The new baby at the Last Ditch cries from the moment of birth until the last chapter, and explodes from every orifice with impressive regularity. I wrote eight besotted adults nevertheless and just one somewhat wary six-year-old, who can see the writing on the wall about his status as Boy Emperor beginning to crumble. (But even he can’t get over the teensy toenails.)

So how about you, Wickeds and readers? Do babies turn you to a mush that makes applesauce look like jerky? Or can you explain how you resist them? 


A mysterious object the size of a suitcase, all wrapped in bacon and smelling of syrup, can mean only one thing: Thanksgiving at the Last Ditch Motel. This year the motel residents are in extra-celebratory mood as the holiday brings a new arrival to the group – a bouncing baby girl.

But as one life enters the Ditch, another leaves it. Menzies Lassiter has only just checked in. When resident counsellor Lexy Campbell tries to deliver his breakfast the next day, she finds him checked out. Permanently.  Shocking enough if he were stranger, but Lexy recognises that face. Menzies was her first love until he broke her heart many years ago.

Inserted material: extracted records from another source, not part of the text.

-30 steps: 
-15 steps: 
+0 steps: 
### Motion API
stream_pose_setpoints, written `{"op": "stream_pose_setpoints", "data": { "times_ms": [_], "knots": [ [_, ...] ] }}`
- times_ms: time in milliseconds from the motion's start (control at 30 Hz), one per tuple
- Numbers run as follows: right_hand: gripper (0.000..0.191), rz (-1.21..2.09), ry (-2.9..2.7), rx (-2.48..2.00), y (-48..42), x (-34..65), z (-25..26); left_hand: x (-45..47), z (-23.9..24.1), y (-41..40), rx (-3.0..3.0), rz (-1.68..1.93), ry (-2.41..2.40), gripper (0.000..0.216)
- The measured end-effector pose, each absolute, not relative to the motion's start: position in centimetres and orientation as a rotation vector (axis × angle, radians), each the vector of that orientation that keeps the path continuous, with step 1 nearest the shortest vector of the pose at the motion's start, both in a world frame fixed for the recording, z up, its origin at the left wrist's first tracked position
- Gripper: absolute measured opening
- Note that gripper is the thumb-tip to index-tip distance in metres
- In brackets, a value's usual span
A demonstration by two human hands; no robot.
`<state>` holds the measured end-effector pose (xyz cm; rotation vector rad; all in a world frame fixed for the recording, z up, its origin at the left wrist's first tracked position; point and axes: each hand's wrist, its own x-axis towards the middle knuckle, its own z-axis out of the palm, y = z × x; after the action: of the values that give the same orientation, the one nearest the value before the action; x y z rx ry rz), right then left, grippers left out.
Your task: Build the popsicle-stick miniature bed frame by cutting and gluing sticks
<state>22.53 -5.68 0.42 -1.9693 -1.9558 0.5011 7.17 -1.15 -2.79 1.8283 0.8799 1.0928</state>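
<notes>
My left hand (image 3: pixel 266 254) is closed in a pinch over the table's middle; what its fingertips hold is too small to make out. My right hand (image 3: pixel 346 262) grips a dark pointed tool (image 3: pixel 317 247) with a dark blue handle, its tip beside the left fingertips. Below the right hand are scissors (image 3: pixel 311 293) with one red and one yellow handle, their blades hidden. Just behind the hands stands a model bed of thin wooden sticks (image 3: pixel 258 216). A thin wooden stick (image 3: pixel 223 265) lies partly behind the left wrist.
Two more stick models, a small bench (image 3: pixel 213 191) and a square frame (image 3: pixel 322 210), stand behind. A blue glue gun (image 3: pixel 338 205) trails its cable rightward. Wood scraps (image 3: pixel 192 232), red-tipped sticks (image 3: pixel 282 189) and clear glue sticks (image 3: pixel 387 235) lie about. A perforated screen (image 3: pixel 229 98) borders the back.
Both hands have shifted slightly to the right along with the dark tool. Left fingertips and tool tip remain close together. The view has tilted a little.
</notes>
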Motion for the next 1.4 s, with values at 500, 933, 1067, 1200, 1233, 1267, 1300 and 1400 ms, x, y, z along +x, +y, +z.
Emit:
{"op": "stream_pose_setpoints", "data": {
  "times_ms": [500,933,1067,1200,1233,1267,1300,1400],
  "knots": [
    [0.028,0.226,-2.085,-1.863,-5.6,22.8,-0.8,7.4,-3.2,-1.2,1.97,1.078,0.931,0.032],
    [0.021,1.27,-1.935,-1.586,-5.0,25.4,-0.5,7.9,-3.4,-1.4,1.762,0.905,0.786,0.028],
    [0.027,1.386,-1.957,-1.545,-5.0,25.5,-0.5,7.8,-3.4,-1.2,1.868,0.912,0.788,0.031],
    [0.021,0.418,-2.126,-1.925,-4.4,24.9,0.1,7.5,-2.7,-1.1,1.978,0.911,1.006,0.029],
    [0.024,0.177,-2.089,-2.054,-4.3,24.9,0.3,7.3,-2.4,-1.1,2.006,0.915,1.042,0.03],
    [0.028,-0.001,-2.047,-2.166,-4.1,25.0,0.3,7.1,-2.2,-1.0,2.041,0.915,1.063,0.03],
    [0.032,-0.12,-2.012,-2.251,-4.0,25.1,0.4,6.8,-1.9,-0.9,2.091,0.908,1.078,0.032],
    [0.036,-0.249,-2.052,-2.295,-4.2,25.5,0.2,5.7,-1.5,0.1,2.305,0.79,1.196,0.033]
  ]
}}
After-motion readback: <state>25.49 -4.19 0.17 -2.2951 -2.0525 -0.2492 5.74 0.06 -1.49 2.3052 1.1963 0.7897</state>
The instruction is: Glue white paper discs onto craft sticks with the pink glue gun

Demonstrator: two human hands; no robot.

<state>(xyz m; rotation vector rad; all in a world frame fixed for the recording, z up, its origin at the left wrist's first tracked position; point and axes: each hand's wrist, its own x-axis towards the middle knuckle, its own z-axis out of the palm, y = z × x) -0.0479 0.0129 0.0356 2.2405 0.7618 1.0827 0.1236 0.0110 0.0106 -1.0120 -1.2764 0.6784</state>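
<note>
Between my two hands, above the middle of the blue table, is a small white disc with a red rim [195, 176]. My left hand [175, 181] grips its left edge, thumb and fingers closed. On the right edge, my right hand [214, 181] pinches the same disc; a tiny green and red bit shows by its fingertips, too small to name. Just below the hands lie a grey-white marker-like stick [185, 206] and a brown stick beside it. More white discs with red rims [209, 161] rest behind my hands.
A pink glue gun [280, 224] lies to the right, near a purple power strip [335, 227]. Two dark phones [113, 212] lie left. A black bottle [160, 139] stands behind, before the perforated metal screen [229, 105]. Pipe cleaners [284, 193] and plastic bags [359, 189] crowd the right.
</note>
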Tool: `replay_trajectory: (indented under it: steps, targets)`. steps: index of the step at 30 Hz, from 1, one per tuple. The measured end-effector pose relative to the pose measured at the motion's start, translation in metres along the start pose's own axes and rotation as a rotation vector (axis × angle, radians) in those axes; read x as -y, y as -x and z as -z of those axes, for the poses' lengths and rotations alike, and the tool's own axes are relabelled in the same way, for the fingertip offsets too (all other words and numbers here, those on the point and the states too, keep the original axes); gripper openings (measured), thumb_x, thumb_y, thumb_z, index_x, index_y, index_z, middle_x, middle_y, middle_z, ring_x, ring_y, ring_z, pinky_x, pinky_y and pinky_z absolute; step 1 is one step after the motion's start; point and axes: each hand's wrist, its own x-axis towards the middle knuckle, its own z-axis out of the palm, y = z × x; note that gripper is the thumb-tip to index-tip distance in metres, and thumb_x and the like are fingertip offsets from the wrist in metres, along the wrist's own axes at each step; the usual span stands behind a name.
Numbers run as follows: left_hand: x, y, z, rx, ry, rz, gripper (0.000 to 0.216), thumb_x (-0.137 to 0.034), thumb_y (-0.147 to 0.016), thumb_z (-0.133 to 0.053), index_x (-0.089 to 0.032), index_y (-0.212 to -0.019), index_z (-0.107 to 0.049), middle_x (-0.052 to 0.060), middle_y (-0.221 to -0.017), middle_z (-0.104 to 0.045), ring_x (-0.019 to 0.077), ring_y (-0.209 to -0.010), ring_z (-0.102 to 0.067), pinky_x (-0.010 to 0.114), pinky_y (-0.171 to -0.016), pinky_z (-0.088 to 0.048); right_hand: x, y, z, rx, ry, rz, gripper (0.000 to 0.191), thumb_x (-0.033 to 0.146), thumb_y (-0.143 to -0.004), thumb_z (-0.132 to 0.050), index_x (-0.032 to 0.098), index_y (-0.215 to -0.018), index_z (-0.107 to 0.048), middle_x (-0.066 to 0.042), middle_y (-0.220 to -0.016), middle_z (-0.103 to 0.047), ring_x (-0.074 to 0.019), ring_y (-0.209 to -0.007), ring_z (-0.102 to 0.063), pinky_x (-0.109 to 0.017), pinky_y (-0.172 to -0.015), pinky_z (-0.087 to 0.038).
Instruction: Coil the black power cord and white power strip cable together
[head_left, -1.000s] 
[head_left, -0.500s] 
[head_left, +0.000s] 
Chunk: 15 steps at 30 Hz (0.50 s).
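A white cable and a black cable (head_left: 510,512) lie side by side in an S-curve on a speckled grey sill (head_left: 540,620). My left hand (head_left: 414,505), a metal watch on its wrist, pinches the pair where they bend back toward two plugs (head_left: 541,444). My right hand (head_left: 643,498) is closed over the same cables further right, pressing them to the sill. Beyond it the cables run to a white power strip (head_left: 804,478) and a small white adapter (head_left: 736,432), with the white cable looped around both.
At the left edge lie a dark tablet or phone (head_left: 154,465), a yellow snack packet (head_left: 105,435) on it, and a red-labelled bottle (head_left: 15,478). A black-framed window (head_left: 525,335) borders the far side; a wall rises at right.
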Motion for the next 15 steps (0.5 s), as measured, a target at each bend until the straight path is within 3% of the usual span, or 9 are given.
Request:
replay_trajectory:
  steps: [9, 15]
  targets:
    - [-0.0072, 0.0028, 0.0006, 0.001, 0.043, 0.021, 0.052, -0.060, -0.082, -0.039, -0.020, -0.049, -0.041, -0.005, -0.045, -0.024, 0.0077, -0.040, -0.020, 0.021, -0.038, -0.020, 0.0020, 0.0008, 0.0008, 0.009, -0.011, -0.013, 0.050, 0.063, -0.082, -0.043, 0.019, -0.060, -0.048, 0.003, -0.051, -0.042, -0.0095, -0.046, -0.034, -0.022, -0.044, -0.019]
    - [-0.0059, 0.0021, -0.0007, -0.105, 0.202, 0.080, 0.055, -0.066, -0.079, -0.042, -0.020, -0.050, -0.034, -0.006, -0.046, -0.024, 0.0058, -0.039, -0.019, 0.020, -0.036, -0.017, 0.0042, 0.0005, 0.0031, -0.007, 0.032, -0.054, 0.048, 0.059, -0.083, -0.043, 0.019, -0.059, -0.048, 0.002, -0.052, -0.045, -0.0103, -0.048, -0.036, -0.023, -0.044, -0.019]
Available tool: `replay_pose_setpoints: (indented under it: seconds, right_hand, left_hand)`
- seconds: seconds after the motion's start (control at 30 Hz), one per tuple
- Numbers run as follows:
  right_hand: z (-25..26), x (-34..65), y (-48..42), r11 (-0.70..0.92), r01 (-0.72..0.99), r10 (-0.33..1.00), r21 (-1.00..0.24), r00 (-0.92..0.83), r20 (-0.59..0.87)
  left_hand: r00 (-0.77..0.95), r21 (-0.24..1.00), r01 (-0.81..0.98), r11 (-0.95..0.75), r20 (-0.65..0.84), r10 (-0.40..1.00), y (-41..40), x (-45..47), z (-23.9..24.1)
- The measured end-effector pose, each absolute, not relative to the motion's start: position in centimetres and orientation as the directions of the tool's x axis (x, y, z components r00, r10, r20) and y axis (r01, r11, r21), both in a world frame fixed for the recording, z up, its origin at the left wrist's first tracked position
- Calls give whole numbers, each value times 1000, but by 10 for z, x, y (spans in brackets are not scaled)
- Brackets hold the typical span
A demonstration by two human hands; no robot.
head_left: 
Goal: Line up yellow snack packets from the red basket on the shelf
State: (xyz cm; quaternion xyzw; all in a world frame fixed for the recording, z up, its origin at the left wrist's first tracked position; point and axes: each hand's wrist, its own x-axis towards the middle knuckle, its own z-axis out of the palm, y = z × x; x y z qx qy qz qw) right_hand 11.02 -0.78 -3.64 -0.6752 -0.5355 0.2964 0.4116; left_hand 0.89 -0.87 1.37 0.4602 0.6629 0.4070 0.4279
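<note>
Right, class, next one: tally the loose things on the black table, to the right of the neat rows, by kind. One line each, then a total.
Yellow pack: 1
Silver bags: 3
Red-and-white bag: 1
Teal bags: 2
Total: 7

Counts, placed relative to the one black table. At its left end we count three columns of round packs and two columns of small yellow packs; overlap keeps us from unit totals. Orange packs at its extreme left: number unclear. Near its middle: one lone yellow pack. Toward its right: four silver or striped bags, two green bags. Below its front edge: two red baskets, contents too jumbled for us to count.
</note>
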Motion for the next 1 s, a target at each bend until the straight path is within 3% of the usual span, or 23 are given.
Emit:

What’s he doing at the Last Ditch? What’s he doing dead? And how can Lexy escape the fact that she alone had the means, the opportunity – and certainly the motive – to kill him?

Bio: Catriona McPherson (she/her) was born in Scotland and immigrated to the US in 2010. She writes: preposterous 1930s detective stories, set in the old country and featuring an aristocratic sleuth; modern comedies set in the Last Ditch Motel in fictional (yeah, sure) California; and, darker than both of those (which is not difficult), a strand of contemporary psychological thrillers.

Her books have won or been shortlisted for the Edgar, the Anthony, the Agatha, the Lefty, the Macavity, the Mary Higgins Clark award and the UK Ellery Queen Dagger. She has just introduced a fresh character in IN PLACE OF FEAR, which finally marries her love of historicals with her own working-class roots, but right now, she’s writing the sixth book in what was supposed to be the Last Ditch trilogy.

Catriona is a proud lifetime member and former national president of Sisters in Crime.